Top of MATERIAL PROVIDED

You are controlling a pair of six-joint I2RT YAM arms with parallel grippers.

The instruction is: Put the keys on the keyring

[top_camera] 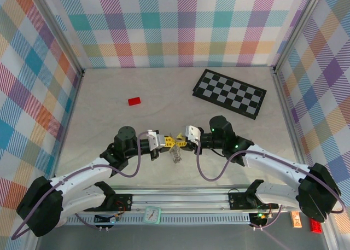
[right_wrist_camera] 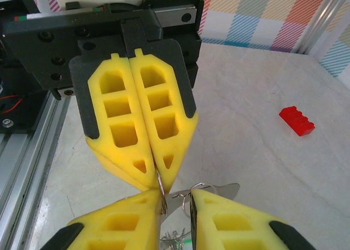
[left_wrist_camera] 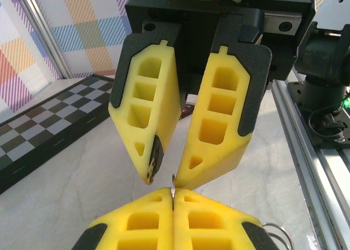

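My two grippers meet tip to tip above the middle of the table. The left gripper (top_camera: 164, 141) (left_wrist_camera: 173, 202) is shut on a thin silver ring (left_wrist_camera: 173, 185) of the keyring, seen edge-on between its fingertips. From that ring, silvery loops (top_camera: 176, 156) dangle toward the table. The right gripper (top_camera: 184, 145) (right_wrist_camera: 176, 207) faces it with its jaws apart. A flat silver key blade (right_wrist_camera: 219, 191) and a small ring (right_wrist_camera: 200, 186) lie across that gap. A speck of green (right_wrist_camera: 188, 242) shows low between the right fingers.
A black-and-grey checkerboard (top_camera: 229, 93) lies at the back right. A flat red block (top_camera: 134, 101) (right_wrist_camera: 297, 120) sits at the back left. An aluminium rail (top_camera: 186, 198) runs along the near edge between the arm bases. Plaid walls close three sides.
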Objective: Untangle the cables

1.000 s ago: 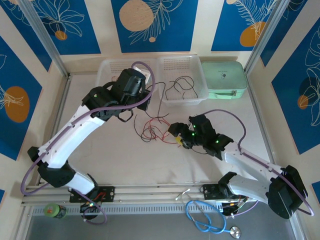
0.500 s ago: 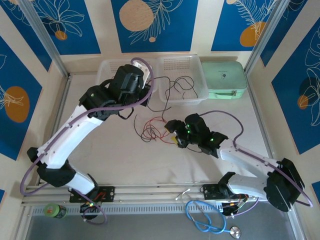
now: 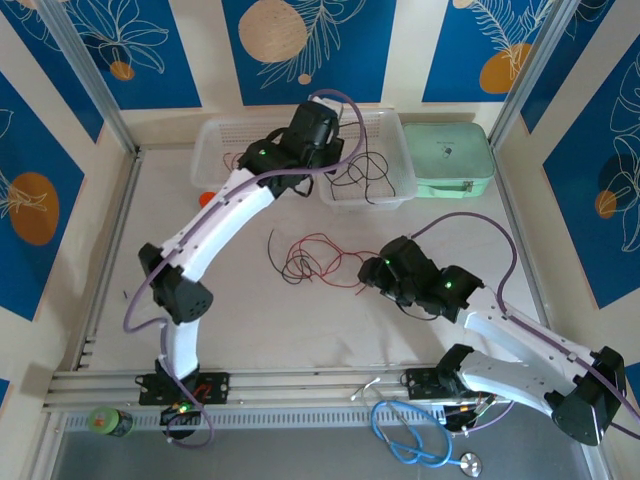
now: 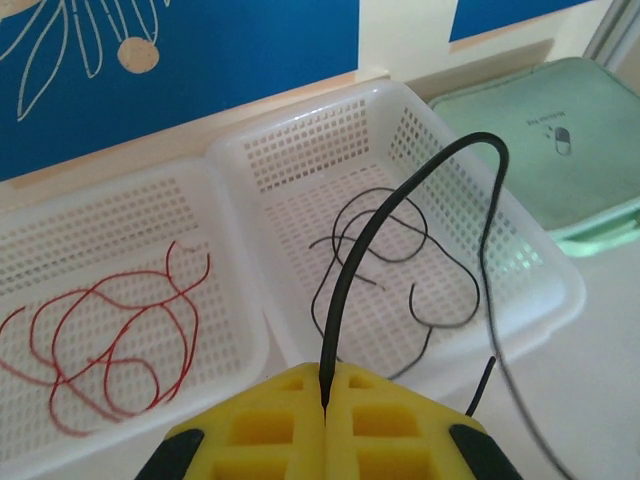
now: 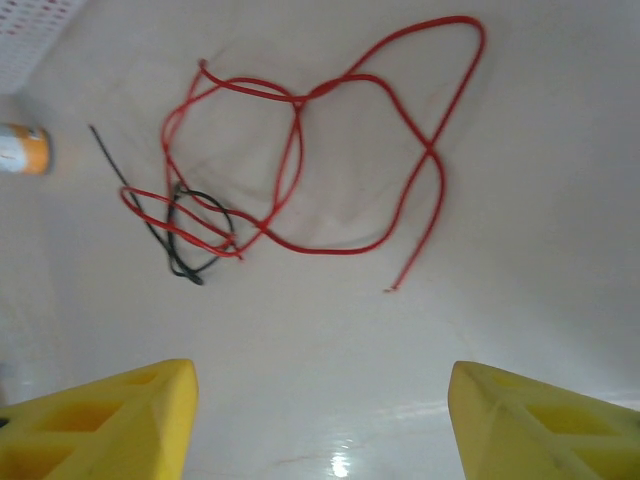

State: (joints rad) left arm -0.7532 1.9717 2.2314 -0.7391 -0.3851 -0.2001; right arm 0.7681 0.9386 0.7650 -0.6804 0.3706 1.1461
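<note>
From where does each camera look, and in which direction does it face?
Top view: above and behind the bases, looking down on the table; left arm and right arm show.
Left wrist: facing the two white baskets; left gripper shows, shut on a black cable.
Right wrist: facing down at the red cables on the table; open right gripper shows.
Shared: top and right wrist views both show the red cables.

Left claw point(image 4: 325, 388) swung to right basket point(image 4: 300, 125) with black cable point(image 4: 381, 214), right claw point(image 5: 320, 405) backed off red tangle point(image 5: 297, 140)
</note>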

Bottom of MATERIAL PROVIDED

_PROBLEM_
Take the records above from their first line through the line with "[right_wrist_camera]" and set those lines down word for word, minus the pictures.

_PROBLEM SOLUTION_
You are controlling a pair of six-joint I2RT YAM arms with parallel grippers.

The instruction is: Put the keys on the keyring

[top_camera] 
[right_wrist_camera] 

Nothing else belongs to this exercise.